**TASK OBJECTIVE**
Which of the lines below hold "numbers"? Please return each one.

SOURCE RECORDS: Begin

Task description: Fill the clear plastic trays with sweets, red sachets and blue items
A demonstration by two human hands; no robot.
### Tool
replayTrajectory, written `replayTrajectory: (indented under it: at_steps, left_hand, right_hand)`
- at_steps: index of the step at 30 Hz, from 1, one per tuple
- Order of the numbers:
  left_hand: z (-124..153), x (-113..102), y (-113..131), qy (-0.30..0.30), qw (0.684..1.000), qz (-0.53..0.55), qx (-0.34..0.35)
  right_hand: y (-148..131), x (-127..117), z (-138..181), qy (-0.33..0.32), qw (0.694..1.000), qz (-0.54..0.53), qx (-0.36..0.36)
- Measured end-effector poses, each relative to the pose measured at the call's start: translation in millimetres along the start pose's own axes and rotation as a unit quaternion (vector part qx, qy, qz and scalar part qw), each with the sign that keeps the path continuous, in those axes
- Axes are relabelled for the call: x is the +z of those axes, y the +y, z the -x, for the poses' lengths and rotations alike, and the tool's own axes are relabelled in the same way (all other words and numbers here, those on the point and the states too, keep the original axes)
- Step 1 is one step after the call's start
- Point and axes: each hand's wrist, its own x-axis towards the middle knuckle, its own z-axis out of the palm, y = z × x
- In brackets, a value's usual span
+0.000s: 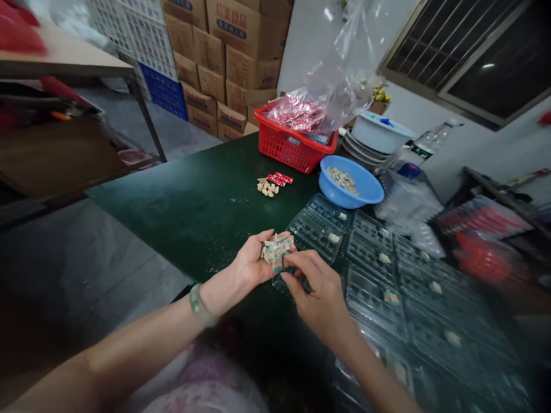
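Note:
My left hand (253, 258), with a pale green bangle (201, 307) on its wrist, is cupped palm up around a small heap of striped pastel candies (278, 248) in pink, white and green. At the edge of that heap is my right hand (316, 287). Its thumb and forefinger are apart, and I see nothing between them. Beneath and to the right of my hands lie clear plastic trays (318, 221) with many small compartments. Several of these trays hold a similar striped piece (391, 297).
On the dark green table (185, 189) stand a blue bowl (372, 189) of small pieces and a red basket (284, 150) of wrapped packets. Peanuts (267, 188) lie by red packets (279, 179). Cardboard boxes (241, 63) are stacked behind; a bottle (430, 140) stands right.

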Motion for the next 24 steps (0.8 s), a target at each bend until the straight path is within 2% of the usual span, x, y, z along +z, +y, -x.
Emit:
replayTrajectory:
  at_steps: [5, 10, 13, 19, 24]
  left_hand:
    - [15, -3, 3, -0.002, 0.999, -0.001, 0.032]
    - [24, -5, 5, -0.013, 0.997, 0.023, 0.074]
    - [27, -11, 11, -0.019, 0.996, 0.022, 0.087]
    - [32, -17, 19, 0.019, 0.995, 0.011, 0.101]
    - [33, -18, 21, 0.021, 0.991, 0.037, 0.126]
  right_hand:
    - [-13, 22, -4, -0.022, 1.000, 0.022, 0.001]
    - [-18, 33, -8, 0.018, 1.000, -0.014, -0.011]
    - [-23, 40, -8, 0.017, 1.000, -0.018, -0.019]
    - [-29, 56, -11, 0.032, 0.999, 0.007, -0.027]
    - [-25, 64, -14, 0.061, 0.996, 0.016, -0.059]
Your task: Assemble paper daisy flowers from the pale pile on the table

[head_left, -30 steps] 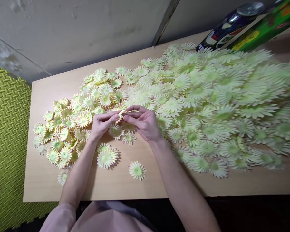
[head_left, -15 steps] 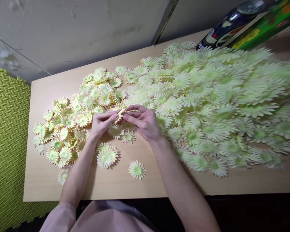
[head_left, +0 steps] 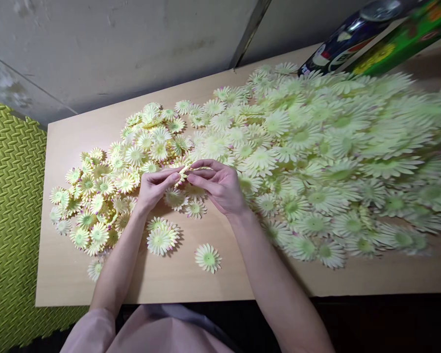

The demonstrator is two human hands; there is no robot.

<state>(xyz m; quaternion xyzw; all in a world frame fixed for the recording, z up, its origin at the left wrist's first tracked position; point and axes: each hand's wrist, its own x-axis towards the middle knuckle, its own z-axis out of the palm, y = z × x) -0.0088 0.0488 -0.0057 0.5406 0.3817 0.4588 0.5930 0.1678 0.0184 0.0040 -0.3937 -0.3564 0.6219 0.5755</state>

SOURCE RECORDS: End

**YOUR SOLUTION**
- Order of the numbers:
- Axes are relabelled for the call: x is the +z of those axes, y the +y, z the -x, for the poses' lengths and rotations alike, and the tool's own axes are relabelled in the same way (all other words and numbers here, those on the point and the states too, keep the original axes)

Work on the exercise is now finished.